Add easy support for Datadog and possibly other observability solutions #1433

petarlishov · 2022-08-10T09:35:58Z

Use case

I have played around with the Datadog and the AWS Powertools Lambda layers and as one that needs to integrate with Datadog, the Datadog Lambda layer is a good choice for getting that integration set up flawlessly.

But I also really enjoy some of the features that AWS Powertools have incorporated into their Lambda layer and as a developer I find it to be a very useful tool. Last time I checked (a while ago), the AWS Powertools layer was more lightweight as well.

Sadly, because both layers use similar packages (boto3 for example among other things), I believe they are not exactly compatible with each other. And either way, adding both would make our Lambdas' start times much worse as both layers are not exactly light either.

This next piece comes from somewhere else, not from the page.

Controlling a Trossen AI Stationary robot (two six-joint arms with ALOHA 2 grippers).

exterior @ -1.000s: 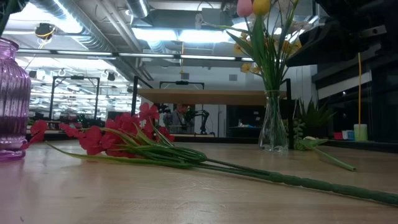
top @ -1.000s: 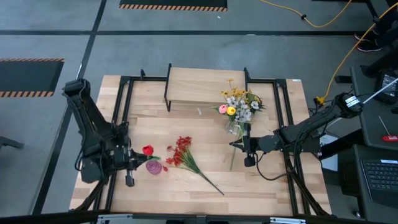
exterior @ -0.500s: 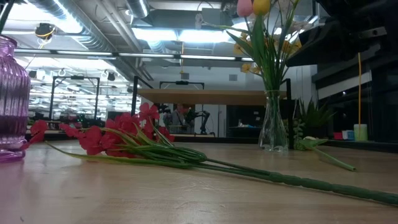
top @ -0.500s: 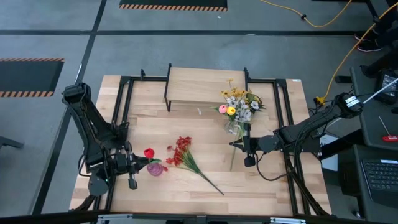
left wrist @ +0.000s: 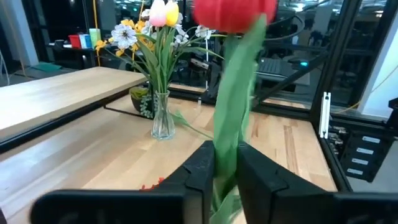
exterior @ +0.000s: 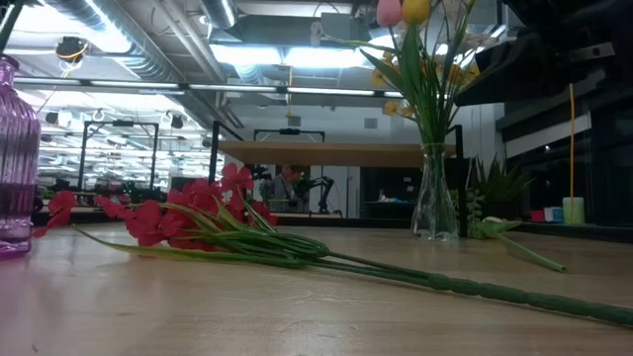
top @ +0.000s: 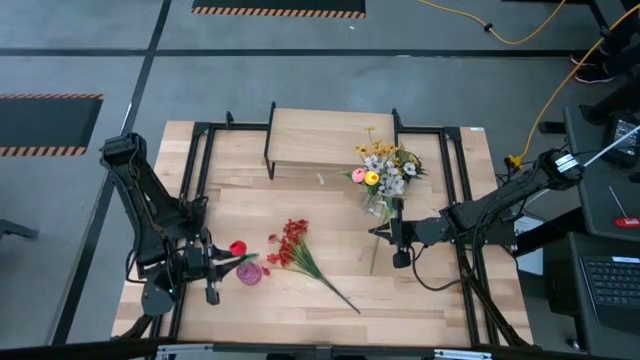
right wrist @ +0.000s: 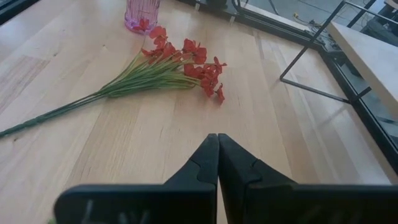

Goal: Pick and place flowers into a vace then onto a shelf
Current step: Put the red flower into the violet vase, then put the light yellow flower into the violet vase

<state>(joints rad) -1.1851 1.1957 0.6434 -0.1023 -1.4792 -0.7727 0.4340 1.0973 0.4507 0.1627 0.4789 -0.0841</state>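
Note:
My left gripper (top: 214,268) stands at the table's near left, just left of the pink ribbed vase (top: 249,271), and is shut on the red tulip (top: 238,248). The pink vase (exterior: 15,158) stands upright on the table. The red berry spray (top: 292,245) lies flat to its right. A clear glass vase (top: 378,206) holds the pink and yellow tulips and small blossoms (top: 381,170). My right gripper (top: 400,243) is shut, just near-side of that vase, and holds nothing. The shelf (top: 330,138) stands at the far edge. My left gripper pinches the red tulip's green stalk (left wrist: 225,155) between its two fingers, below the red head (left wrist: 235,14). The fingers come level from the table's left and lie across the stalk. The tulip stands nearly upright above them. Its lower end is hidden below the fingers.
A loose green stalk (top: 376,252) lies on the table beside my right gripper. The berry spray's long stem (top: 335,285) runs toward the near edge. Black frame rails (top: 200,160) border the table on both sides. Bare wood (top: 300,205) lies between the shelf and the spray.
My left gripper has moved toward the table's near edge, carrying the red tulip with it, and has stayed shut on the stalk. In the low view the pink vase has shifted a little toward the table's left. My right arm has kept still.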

I have one collection of Lambdas using the Datadog layer and another collection using Poewrtools. I have thus noticed some of the differences that make Powertools tricky to easily integrate with Datadog despite being the more useful tool purely from a developer's perspective:

the log format is slightly different and it does not allow Datadog to easily query logs by things like request ID. It would be nice to be able to specify a Datadog log format that we can easily use within Powertools without having to create a custom one ourselves. I believe compatibility can be easily achieved here and all we need is a special logger format that mimics the one used by Datadog
Datadog does not ingest AWS CloudWatch metrics. I believe the easiest way to do a custom metric that gets interpreted by Datadog is to send logs in this format {"m": "Metric name", "v": "Metric value", "e": "Unix timestamp (seconds)", "t": "Array of tags"}. I know this is different from the embedded metrics format which AWS already provides - https://aws.amazon.com/about-aws/whats-new/2019/11/amazon-cloudwatch-launches-embedded-metric-format but maybe we can have a way to support both based on some configuration setting? Sadly the metrics that Powertools provides at the moment are not easily ingestible into Datadog
I have not tested it sufficiently, but if there is some incompatibility with the way Datadog handles traces, maybe someone else that has that knowledge can keep in mind that some adaptations would be useful there too? From what I can understand, there should be no problems there as traces are ingested straight from XRay but I have sadly under-utilised that functionality

Solution/User Experience

Provide a configuration or an option to define the format when setting up loggers, metrics and traces, which would allow for better integration with other ovservability solutions other than AWS' CloudWatch and XRay

Alternative solutions

It may be possible to do all these already. Maybe a separate package that adds this compatibility can be created that works well with Powertools, as long as Powertools already has easy methods to manipulate its behaviour in the required ways to allow for the requested integration.

Acknowledgment

This feature request meets Lambda Powertools Tenets
Should this be considered in other Lambda Powertools languages? i.e. Java, TypeScript

The text was updated successfully, but these errors were encountered:

boring-cyborg · 2022-08-10T09:35:59Z

Thanks for opening your first issue here! We'll come back to you as soon as we can.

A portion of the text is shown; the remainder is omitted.